Overview and Key Players
The Mexican federal government recently announced a new policy requiring pharmaceutical companies to invest in Mexico if they wish to participate in public procurement of medications. This decision was made by President Claudia Sheinbaum and Subsecretary of Health Integration and Development, Eduardo Clark.
Rationale and Goals
The primary objective of this strategy is to encourage the relocation of manufacturing processes, stimulate clinical research, and strengthen the national pharmaceutical ecosystem. Clark emphasized that the government aims for more than just representation offices; they want actual production facilities, laboratories, warehouses, or research centers within Mexico.
Financial Aspects
Approximately 40 transnational pharmaceutical companies account for around 150,000 million pesos in purchases every two years, mainly for patented and single-source medications.

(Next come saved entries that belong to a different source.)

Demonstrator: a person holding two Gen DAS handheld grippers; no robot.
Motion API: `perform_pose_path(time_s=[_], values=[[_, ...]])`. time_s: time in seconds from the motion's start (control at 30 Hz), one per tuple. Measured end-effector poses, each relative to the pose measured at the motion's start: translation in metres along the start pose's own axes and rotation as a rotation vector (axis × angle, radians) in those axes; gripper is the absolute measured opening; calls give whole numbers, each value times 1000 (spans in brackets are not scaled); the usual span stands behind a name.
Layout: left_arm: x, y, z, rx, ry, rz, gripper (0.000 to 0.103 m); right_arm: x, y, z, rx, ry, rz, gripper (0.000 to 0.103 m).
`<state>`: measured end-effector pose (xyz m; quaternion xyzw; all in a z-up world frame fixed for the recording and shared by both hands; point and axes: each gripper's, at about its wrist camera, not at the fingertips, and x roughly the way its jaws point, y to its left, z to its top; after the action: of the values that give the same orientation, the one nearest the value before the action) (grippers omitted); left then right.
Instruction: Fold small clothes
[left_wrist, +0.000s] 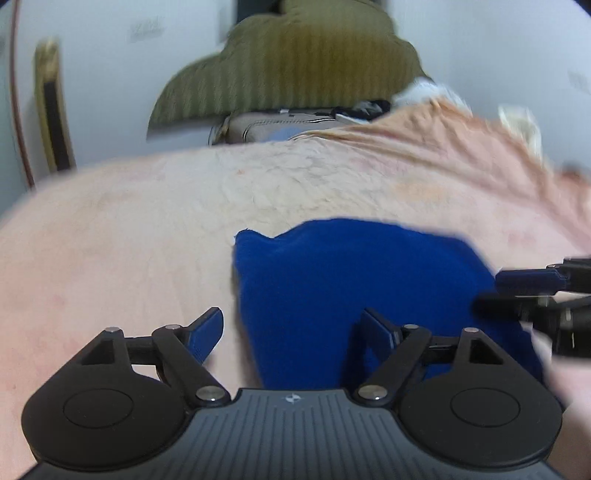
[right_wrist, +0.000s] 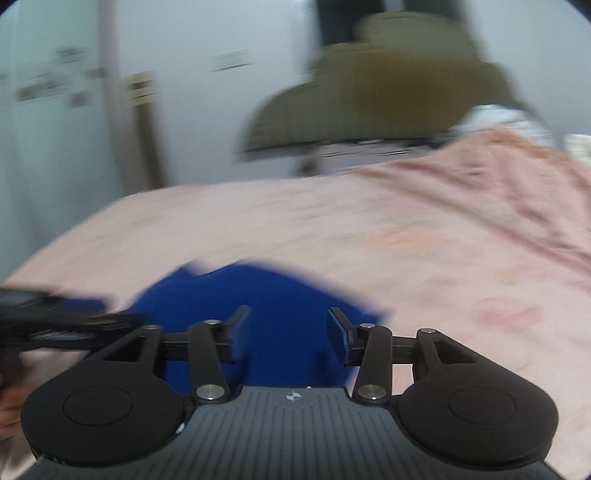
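A blue garment lies bunched on the pink bedsheet, near its front edge. The left gripper hovers low over the garment's left edge, pointing forward along the bed, jaws spread wide and holding nothing. The right gripper hangs just above the garment's right part, level, jaws parted and empty. In the left wrist view it comes in sideways at the cloth's right edge. An olive cushion sits beyond the bed.
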<state>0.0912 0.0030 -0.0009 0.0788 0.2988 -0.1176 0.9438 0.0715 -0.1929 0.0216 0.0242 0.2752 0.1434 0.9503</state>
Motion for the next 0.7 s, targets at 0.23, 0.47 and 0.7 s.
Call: perform_pose_path(time_s=[0.23,0.47,0.7], values=[[-36,-22,-18,58,-40,79,88,-12,-15,-37,148,80,-198,65],[-48,-25,-52,-4,19,79,89,-16,11,-60,112,129,-230,85],[-66,-13,-70,-96,39,102,89,-53,20,-70,170,41,-330,101]])
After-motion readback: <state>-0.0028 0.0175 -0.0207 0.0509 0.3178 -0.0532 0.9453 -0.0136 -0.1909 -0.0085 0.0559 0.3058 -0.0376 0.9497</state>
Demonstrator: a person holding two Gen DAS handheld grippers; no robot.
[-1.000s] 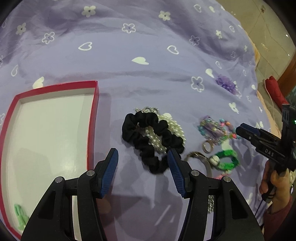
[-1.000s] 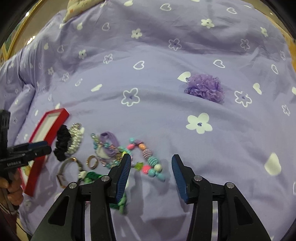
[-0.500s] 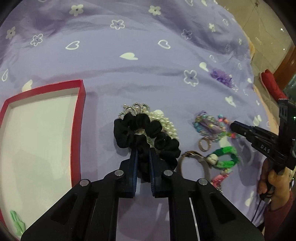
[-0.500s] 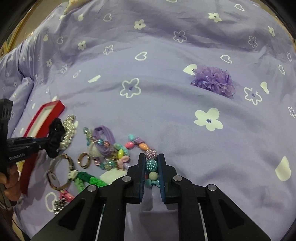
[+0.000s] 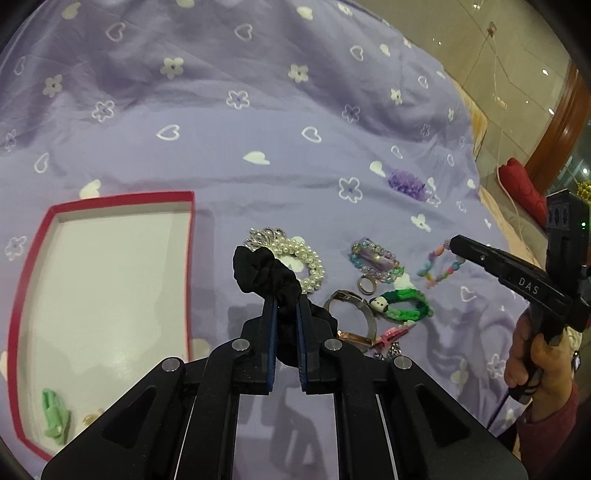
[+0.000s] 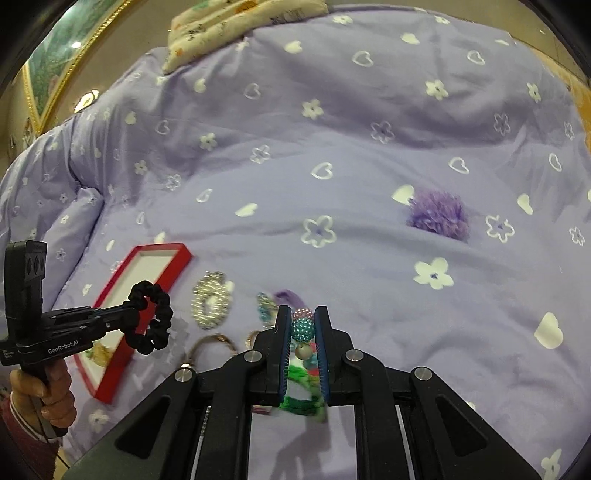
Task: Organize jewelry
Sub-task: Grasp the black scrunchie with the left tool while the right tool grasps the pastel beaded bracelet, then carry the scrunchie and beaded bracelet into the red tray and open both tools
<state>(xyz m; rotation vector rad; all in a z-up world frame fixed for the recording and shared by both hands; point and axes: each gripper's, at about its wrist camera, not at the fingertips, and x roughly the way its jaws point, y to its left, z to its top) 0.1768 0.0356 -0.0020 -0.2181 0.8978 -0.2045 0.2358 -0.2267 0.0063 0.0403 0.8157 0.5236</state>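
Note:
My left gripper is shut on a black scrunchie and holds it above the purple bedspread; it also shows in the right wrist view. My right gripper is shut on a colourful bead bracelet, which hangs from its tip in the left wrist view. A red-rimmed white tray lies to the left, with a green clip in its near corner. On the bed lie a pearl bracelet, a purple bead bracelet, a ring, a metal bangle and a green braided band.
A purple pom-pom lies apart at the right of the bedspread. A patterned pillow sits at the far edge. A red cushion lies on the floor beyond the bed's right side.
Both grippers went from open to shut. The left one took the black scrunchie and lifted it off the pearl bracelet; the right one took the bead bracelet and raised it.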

Clark believes it is fair to request that a portion of these earnings be reinvested in Mexico.
Implementation Details
The strategy comprises two fronts: a promotion commission for pharmaceutical investment that will negotiate commitments with these companies and a set of qualification criteria favoring companies with operations in Mexico, including research centers or partnerships with public institutions.
Incentives for Foreign Investment
Sheinbaum highlighted the importance of attracting foreign companies from various countries, such as India, the United States, Europe, Latin America, and Brazil, to invest in Mexico for local medication production. This would make medications more affordable and create jobs.

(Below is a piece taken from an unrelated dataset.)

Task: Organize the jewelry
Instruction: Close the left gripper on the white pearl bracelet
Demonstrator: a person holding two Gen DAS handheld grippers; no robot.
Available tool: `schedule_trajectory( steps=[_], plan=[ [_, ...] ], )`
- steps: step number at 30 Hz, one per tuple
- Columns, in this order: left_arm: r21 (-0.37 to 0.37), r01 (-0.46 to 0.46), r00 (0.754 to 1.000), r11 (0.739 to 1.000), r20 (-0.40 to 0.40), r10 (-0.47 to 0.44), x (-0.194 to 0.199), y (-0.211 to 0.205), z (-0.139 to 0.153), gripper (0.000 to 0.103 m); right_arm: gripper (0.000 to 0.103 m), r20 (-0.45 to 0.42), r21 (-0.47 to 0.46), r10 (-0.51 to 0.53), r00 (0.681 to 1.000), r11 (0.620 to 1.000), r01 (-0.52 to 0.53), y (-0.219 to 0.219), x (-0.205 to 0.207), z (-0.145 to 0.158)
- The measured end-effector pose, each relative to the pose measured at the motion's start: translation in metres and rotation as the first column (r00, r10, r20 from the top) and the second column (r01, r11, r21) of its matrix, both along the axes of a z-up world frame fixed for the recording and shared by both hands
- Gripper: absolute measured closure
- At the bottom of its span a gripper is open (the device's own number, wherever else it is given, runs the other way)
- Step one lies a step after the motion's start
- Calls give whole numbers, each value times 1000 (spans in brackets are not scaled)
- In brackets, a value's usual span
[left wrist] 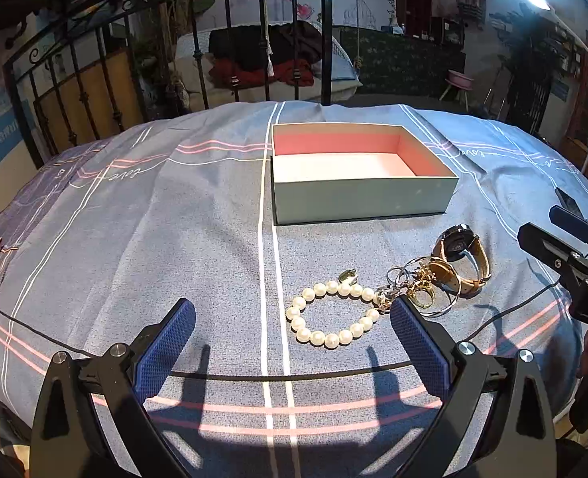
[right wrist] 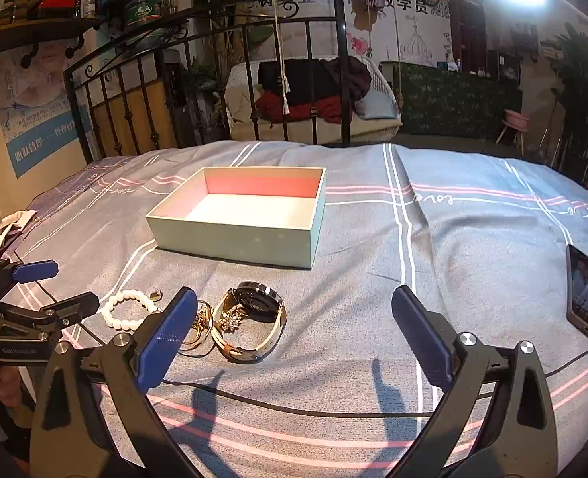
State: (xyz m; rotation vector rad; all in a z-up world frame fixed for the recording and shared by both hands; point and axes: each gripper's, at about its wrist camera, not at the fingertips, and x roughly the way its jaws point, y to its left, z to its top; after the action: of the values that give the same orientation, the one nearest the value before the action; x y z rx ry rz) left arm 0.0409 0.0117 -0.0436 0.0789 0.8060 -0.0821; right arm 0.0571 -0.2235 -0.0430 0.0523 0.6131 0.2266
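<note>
**Two open grippers, one heap of jewelry, box empty beyond**

Left wrist view: left gripper point(left wrist: 292, 330) spread wide, holding nothing. Pearl bracelet point(left wrist: 331, 314) lying flat on the bedspread point(left wrist: 134, 239), a little right of the gap's centre and just ahead of the fingertips. Tangle of rings and thin bangles point(left wrist: 417, 288) touching the bracelet's right end, close by the right fingertip. Two watches point(left wrist: 459, 263) further right, side by side and touching the tangle. Box point(left wrist: 357, 195) straight ahead, well beyond the heap, open-topped and bare inside. Right gripper point(left wrist: 561, 235) entering from the right edge, near the watches, fingers apart.

Right wrist view: right gripper point(right wrist: 294, 326) likewise spread and empty. Watches point(right wrist: 254, 320) low in the left part of the gap, bands curled into loops, upright on edge. Rings beside the left fingertip, partly hidden by it; bracelet point(right wrist: 128, 312) further left, outside the gap. Box point(right wrist: 238, 235) ahead and slightly left. Phone point(right wrist: 585, 292) far right, well apart.

Judged from this: bracelet nearer the left gripper, watches nearer the right; nothing boxed yet
</note>
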Motion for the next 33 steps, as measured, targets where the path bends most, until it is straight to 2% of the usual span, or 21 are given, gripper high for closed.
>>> schedule_trajectory(
  steps=[3, 8, 14, 17, 19, 23, 25, 28, 29, 31, 33],
  plan=[
    [-19, -3, 999, 1000, -43, 2, 13, 5, -5, 14, 12, -28, 9, 19, 999, 1000, -19, 1, 9, -9],
    [-22, 10, 993, 1000, -116, -13, 31, 8, -19, 36, 15, -68, 16, 40, 997, 999, -39, 4, 20, -18],
    [7, 26, 982, 1000, -186, -24, 40, 11, -38, 40, 17, -114, -3, 41, 993, 999, -42, 8, 30, -27],
    [47, 58, 980, 997, -192, -48, 40, 7, -42, 40, 25, -170, -39, 45, 984, 998, -52, 15, 37, -36],
    [58, 56, 977, 997, -209, -43, 42, 5, -43, 39, 40, -215, -63, 58, 975, 995, -73, 20, 42, -42],
    [71, 48, 974, 996, -225, -31, 43, 4, -43, 40, 52, -257, -86, 83, 963, 990, -108, 30, 45, -47],
    [73, 60, 975, 995, -219, -43, 41, 2, -43, 43, 69, -257, -134, 78, 963, 984, -115, 35, 44, -48],
    [55, 102, 975, 993, -201, -89, 37, -3, -41, 61, 85, -254, -154, 98, 962, 978, -141, 40, 40, -49],
    [52, 121, 975, 991, -196, -109, 35, -6, -41, 74, 86, -248, -171, 100, 964, 975, -145, 41, 39, -49],
    [36, 153, 972, 988, -185, -144, 32, -11, -39, 92, 94, -238, -184, 107, 965, 971, -153, 40, 35, -50],
    [28, 148, 976, 989, -168, -141, 30, -13, -37, 93, 97, -216, -196, 109, 970, 969, -153, 40, 32, -46]
  ],
)
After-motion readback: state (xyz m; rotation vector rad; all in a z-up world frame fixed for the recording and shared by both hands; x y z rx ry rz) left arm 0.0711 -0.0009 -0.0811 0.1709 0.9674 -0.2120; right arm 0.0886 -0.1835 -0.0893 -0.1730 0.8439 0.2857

Prioritizing Regions for Investment
The government will prioritize these new investments in the Bienestar Poles, strategic regions identified to foster regional development. These areas will offer infrastructure, fast permit processing, and some tax incentives.
Role of Public Institutions
Sheinbaum also emphasized the potential collaboration between Birmex, the state-owned vaccine production company, and other public universities like UNAM, the Polytechnic Institute, UdeG, and the Autonomous University of Nuevo León in research and development.
Uncertainty and Concerns
Lack of Technical Details
Enrique Martínez Moreno, Director of the Mexican Institute of Pharmaceuticals (Inefam), expressed concerns about the announced decree’s lack of technical details regarding its implementation. He stressed that proper planning, measurement, and study are necessary to ensure the policy’s success.
Unresolved Medication Procurement
Martínez Moreno pointed out that about 70% of medications for prevalent diseases in Mexico are locally produced, while the remaining 30%—including complex, biotechnological, or patented medications—lack domestic production. The decree’s ambiguity on defining the “plant” requirement for foreign companies remains unclear.
Current System Shortcomings
Martínez Moreno also criticized the existing procurement system in the health sector, noting inconsistencies in purchased quantities and the need for better understanding of real needs by healthcare institutions.
Key Questions and Answers
- What is the main objective of this new policy? The Mexican government aims to encourage local production, clinical research, and strengthen the national pharmaceutical ecosystem by requiring foreign companies to invest in Mexico.
- Which companies are primarily affected by this policy? Approximately 40 transnational pharmaceutical companies that account for around 150,000 million pesos in purchases every two years.
- What are the implementation details? A promotion commission for pharmaceutical investment and qualification criteria favoring companies with operations in Mexico.
- What incentives are offered for foreign investment? Prioritizing investment in Bienestar Poles, offering infrastructure, fast permit processing, and tax incentives.
- What concerns have been raised about this policy? Lack of technical details, unresolved medication procurement issues, and shortcomings in the current health sector procurement system.